I was sitting here this evening following the conclusion of the SBC's meeting in San Antonio and decided to go back and listen to Morris Chapman's address. I'll have to confess I haven't gotten to the point yet where he speaks to the issues of narrowing parameters as has been reported that he does. I would welcome that emphasis, but my attention was drawn to his remarks about the BWA and the fact that the SBC is not an isolationist body. That was greeted with a round of applause. He went on to argue that an illustration of this was the EC's naming Bobby Welch as a global ambassador to seek to establish relationships with like-minded conservative evangelicals in other countries. I heard the reference that my friend Brian Kaylor has alluded to on his blog about Welch's plans to evangelize Antarctica (Chapman says he will visit all 7 continents) and got a good chuckle out of that. What wasn't so funny to me was the implication once again that some 200 Baptist conventions and unions comprising a membership of more than 36 million baptized believers and a community of over 110 million Baptists worldwide aren't conservative evangelicals and thus not candidates for partnering together in missions. Oh yeah, I forgot, they're part of the liberal, America-hating BWA.

For all the efforts of the young conservatives (and I do consider them such) who are opposed to the efforts of the Old Guard Fundamentalists who continue narrowing the parameters for cooperation within the SBC, and though I strongly support the efforts of the former group, I fear that they don't grasp the determination of the fundamentalists to retain control at all costs. The language of holy war that was utilized during the Conservative Resurgence to marshal the troops can still be trotted out as Paige Patterson did to accuse the dissidents of being liberals. That language still appeals to many.

I'm not sure what to make of the low numbers of messengers and the even smaller number of them who actually cast a vote in the "big issues" that were of concern to so many in the blogosphere--the election for 1st VP of the SBC, and the resolution of the EC regarding the BF&M 2000. Only 8500 messengers in the state of Texas, and fewer than 4000 of them who actually voted? Do we chalk it up to apathy, the disenchantment and disenfranchisement of younger Baptists with the political machinery of the SBC, or have many chosen to focus their attention on Kingdom issues rather than Convention politics?

I don't have a clear answer for the last series of questions, but as I've read the conflicting opinions and arguments of bloggers the last couple of days on the significance of the votes cast and the wording of the EC resolution on the BF&M, I couldn't help but think about Paul's words to Timothy in 2 Tim. 2:14 where he urges him to instruct those he is discipling not to wrangle about words. In 2:16 he goes on to instruct him to avoid worldy and empty chatter, and in 2:23 to refuse foolish and ignorant speculations that produce quarrels, because the Lord's bond-servant is not to be quarrelsome (2:24).

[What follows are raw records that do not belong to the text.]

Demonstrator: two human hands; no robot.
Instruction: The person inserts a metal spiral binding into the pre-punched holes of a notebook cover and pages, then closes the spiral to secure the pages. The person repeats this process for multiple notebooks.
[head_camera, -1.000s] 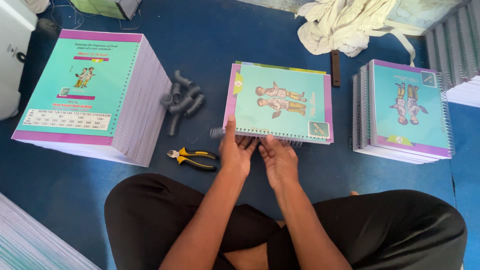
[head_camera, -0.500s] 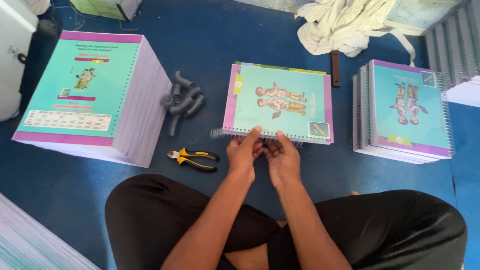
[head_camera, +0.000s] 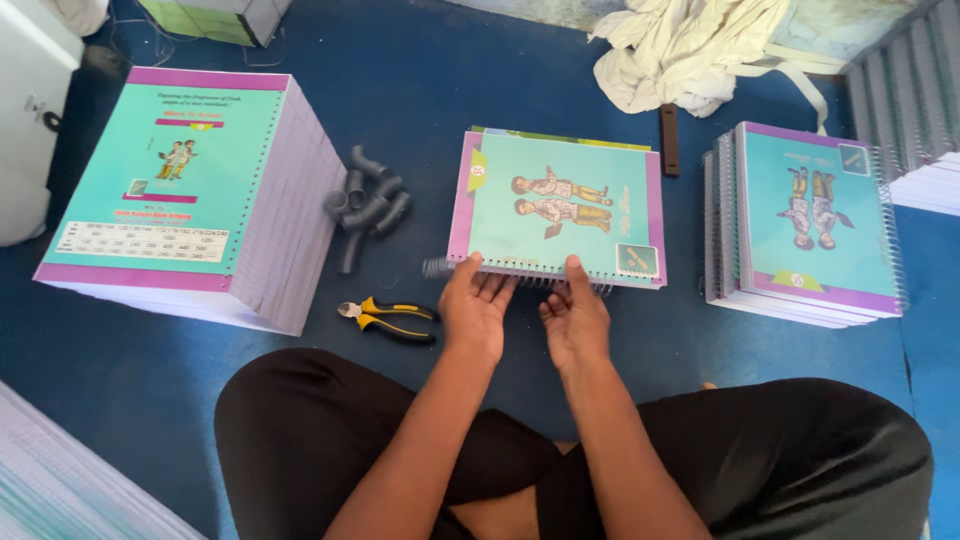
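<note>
The left hand (head_camera: 475, 310) and right hand (head_camera: 574, 318) lay side by side, palms up and fingers loosely spread, their tips at the near edge of a teal notebook (head_camera: 560, 208) on the blue floor (head_camera: 440, 90). A spiral wire (head_camera: 445, 267) ran along that edge. Yellow-handled pliers (head_camera: 388, 319) sat just left of the left hand. Beyond them lay grey tubes (head_camera: 366, 203), then a tall stack of covers (head_camera: 190, 190); bound notebooks (head_camera: 805, 222) stood well apart on the right.
</note>
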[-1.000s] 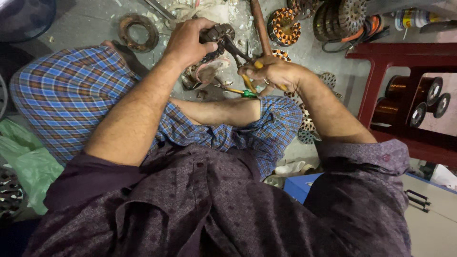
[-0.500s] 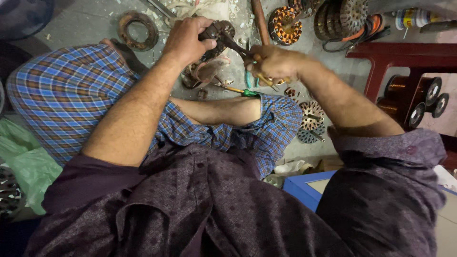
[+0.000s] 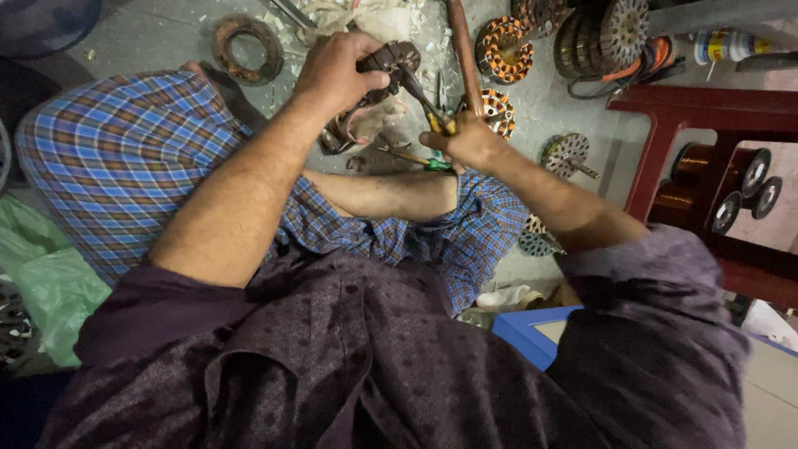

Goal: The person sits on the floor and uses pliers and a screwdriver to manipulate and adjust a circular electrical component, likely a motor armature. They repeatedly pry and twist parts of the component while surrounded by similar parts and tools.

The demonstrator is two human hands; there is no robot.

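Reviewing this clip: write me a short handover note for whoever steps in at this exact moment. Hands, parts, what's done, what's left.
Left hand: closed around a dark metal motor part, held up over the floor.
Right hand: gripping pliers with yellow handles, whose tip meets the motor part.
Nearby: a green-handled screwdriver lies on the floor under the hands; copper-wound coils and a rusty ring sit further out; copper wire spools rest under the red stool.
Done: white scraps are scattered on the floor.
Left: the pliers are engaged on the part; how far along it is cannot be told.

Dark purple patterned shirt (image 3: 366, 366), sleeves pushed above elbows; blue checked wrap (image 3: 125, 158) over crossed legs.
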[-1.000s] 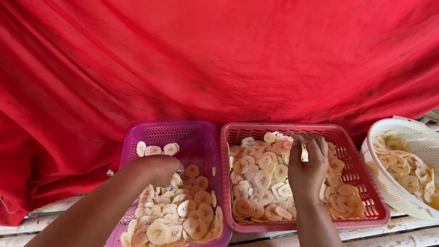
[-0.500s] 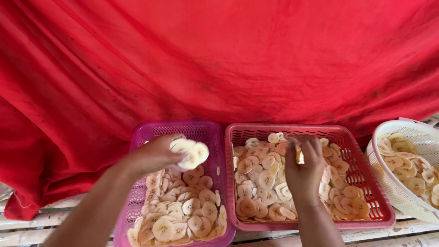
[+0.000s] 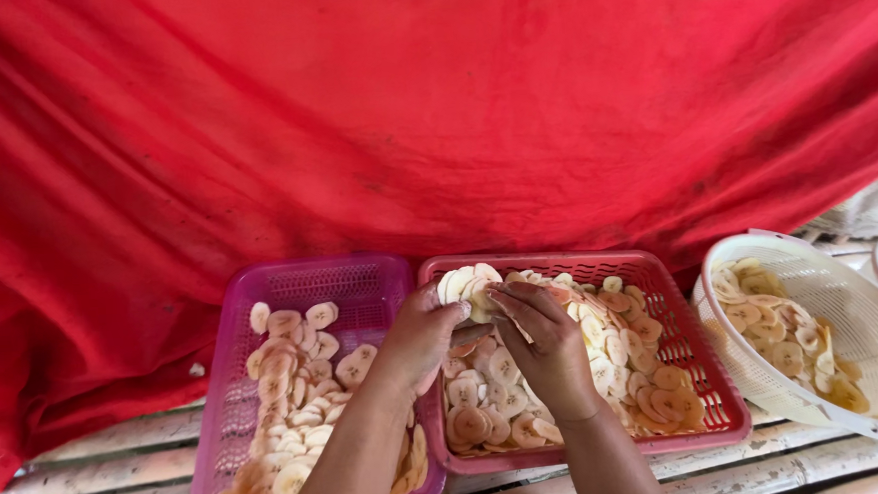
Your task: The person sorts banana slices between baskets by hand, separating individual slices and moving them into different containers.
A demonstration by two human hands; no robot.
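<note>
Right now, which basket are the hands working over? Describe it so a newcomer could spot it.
Under the big red cloth, three slotted baskets stand in a row on pale slats. It is the middle basket, under the left hand and right hand. It alone is red and rectangular, between a purple basket and a round white basket.

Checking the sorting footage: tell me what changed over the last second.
The left hand lifted a stack of pale slices out of the purple basket and carried it right, over the red basket, where the right hand rose to meet it. Both baskets, the white colander and the red cloth stayed put.
</note>
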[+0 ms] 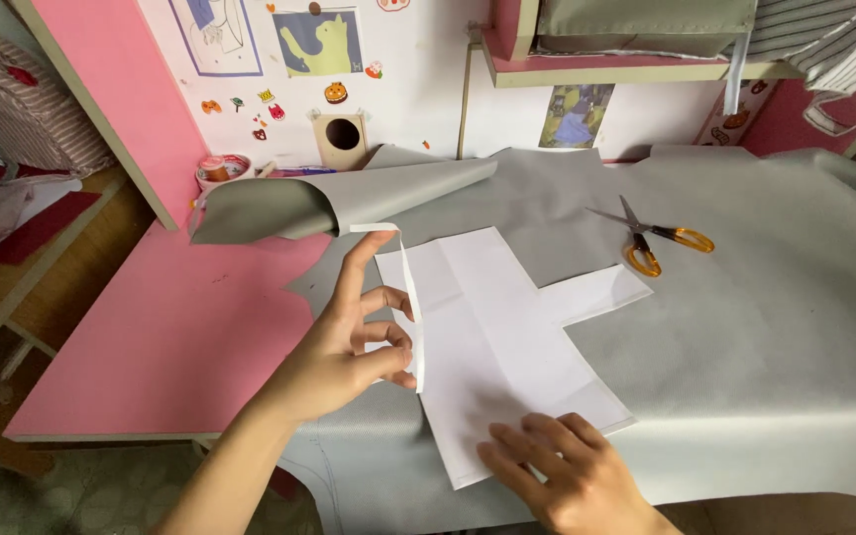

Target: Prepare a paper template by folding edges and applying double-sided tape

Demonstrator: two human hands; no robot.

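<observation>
Your left hand (354,342) pinches the folded edge of the white paper pattern (507,337) on the grey fabric (745,347); your right hand (572,471) lies open, flat on its near corner. Keep that corner pinned.

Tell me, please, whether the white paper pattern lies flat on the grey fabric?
Mostly flat; the left hand lifts its left edge, the right hand presses the paper pattern down.
</observation>
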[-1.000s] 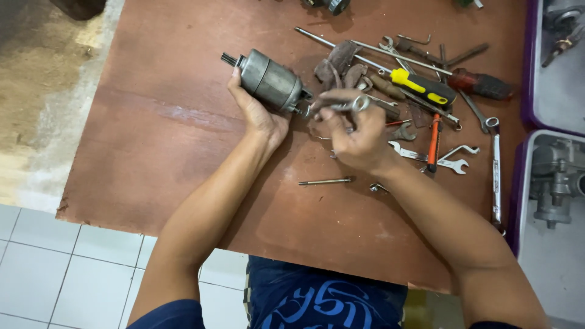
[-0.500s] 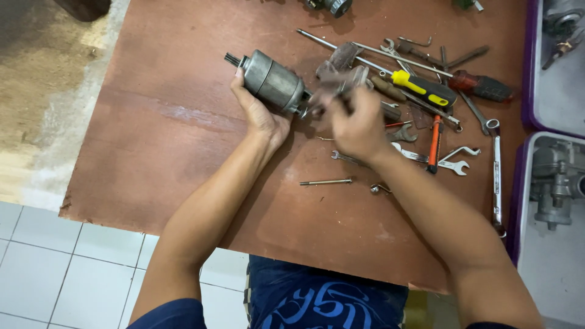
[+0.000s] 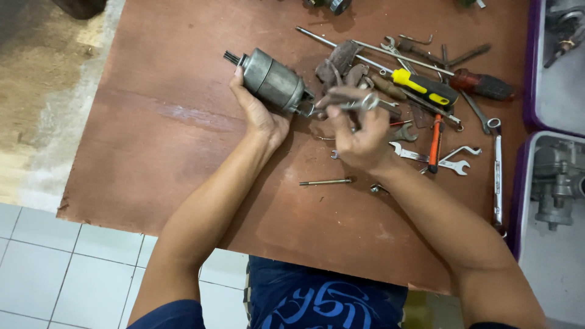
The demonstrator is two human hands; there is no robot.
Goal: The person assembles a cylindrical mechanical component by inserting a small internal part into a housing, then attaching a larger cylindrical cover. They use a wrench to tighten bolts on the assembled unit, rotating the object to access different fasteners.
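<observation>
A grey cylindrical motor [image 3: 272,80] lies on its side on the brown board [image 3: 170,140], its toothed shaft pointing left. My left hand [image 3: 259,114] cups it from below, fingers wrapped on the casing. My right hand [image 3: 361,131] grips a small metal wrench [image 3: 358,103] whose end meets the right end of the motor. A long bolt [image 3: 326,181] lies loose on the board just below my hands.
A pile of tools sits to the right: a yellow-handled screwdriver [image 3: 425,87], a red-handled one [image 3: 482,84], an orange-handled tool [image 3: 434,141], several spanners [image 3: 454,163]. Purple-rimmed trays [image 3: 528,67] with metal parts stand at the right edge. White tiled floor [image 3: 67,268] lies below.
My right hand has swung the wrench at the motor's right end, first lifting toward the tool pile and then coming back level. The left hand and the motor stay almost still.
</observation>
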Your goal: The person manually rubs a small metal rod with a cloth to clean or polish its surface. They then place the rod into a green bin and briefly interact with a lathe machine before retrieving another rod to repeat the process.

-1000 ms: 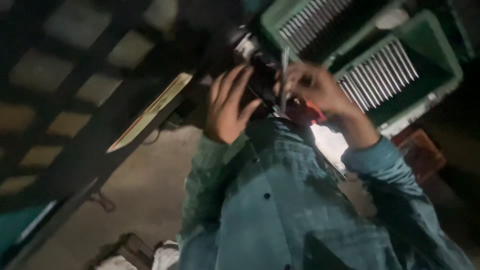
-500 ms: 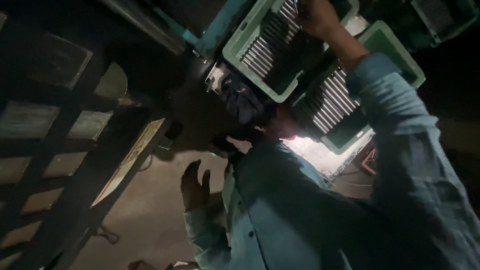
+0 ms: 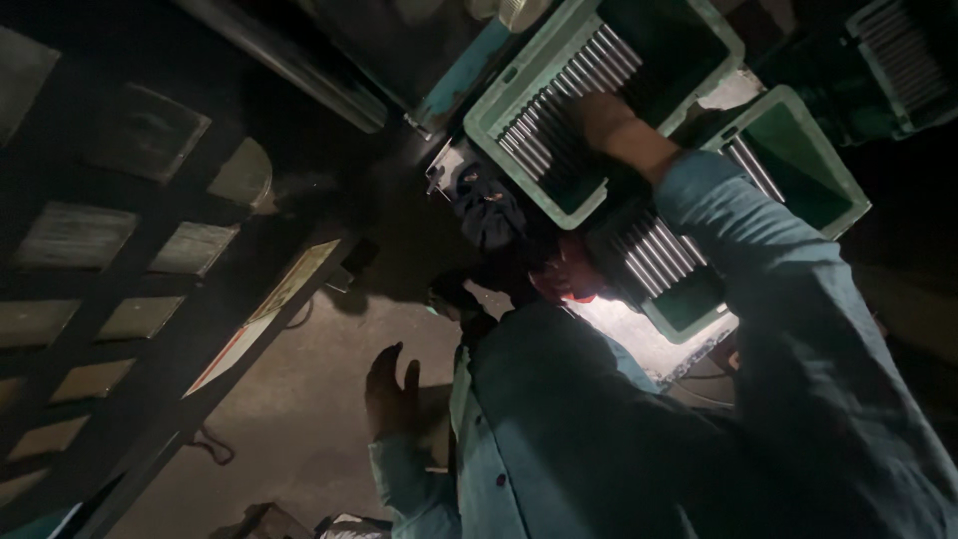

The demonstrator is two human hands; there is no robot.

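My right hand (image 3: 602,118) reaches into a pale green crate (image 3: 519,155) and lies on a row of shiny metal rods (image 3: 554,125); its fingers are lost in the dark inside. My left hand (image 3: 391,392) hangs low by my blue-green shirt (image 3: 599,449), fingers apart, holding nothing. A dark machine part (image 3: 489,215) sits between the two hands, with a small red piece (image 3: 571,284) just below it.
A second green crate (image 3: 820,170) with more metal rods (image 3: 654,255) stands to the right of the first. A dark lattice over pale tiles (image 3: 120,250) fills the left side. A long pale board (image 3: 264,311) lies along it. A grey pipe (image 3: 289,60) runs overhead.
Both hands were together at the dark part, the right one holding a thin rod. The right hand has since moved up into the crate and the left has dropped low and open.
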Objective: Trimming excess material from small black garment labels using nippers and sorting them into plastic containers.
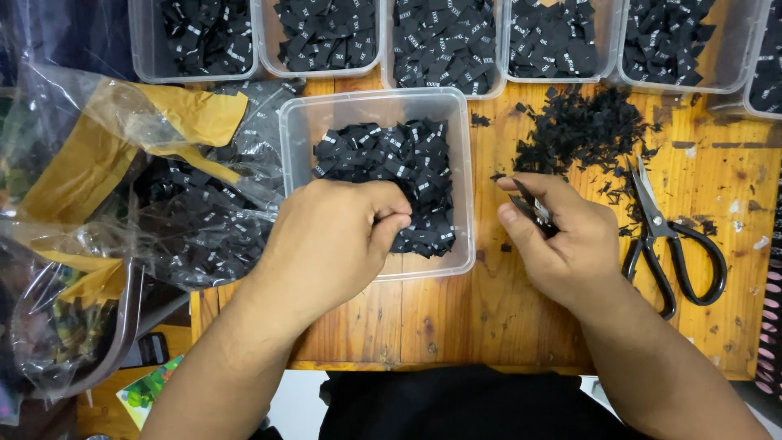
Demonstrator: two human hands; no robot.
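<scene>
On our left lies a clear plastic bag (163, 212) of black woven labels. Our left hand (334, 240) is curled shut inside the clear plastic tub (460, 175), gathering labels (391, 159) there. They look light, limp and slippery, so we judge a pinch at the edges or a loose scoop suits them. Each is a small black folded tab with white marks. Our right hand (558, 240) pinches a few labels (533, 208) over the wooden table (456, 318), beside black scissors (668, 240)
</scene>
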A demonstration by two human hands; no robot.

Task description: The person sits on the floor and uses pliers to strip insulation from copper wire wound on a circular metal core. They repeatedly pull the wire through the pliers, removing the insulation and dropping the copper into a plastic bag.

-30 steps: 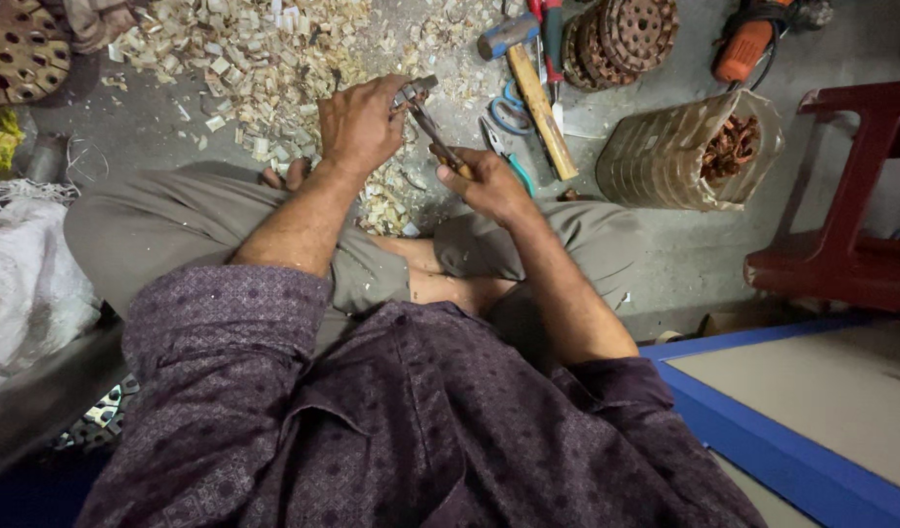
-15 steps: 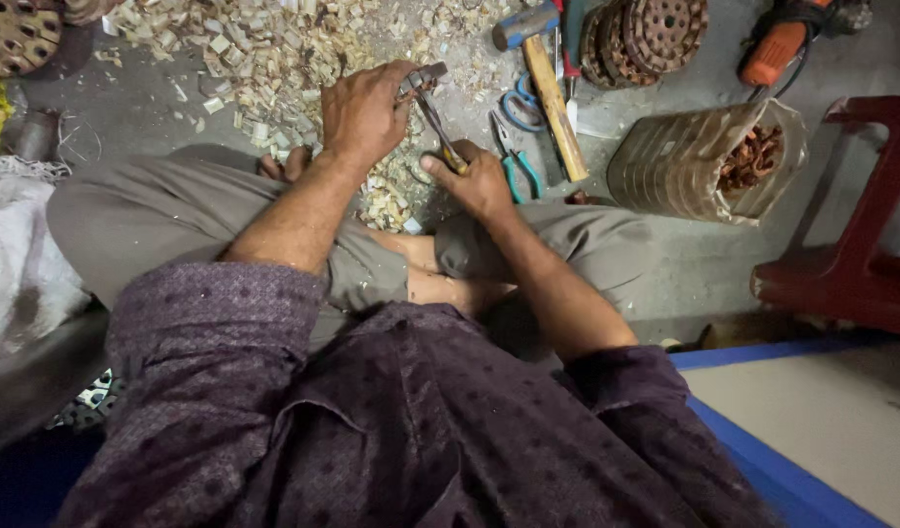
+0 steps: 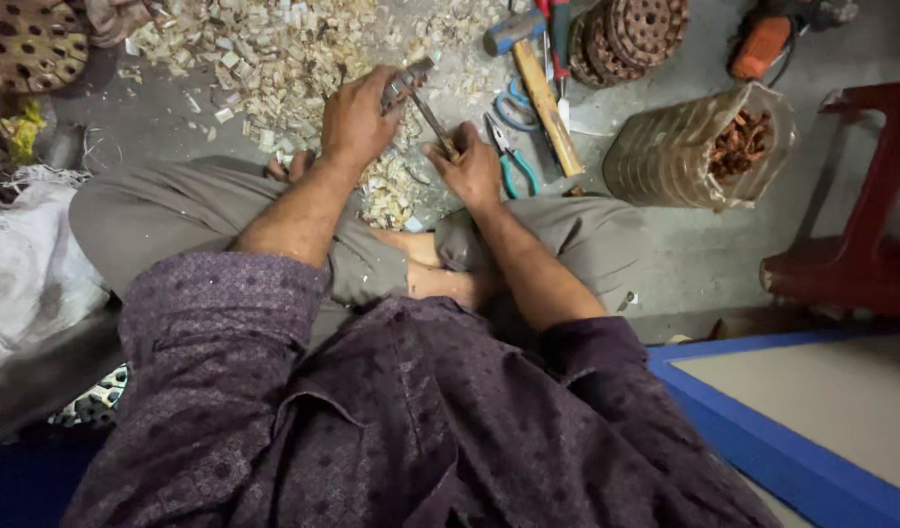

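The person wears a dark purple patterned shirt with sleeves rolled to the elbows and grey-olive trousers.

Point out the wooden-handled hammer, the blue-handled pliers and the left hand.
wooden-handled hammer (image 3: 546, 103), head view, mid-handle.
blue-handled pliers (image 3: 514, 166), head view, handles.
left hand (image 3: 357, 117), head view, back of hand.

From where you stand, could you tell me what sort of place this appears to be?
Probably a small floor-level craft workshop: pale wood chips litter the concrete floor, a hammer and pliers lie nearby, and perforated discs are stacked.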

I suppose some could accuse me of being hypocritical in pointing out these passages in a post that some might consider to be argumentative.

I probably will not completely avoid SBC politics in future posts, as I continue to have a certain fascination with where the denomination of my youth is heading, but as I suspect some fellow bloggers will be doing after the SBC, I think I'll focus more on the things our church and the BGCM are doing in the area of missions and outreach. I'll also post occasionally on the New Baptist Covenant which I'm very excited about.

Reflections on the SBC annual meeting

In light of the current meeting of the SBC in San Antonio this week, I found Joel Gregory’s reflections about his sermon there 19 years ago very insightful. His message, entitled "The Castle and the Wall," sought to find a middle ground between 2 extremes. Most telling in his reflections are his statements about seeking a middle that was not there, and the deep regrets for not having stood with those whom he now considers heroes who denounced the threats of the fundamentalists. It is well worth reading, as are all of the articles today in Ethics Daily that deal with the SBC.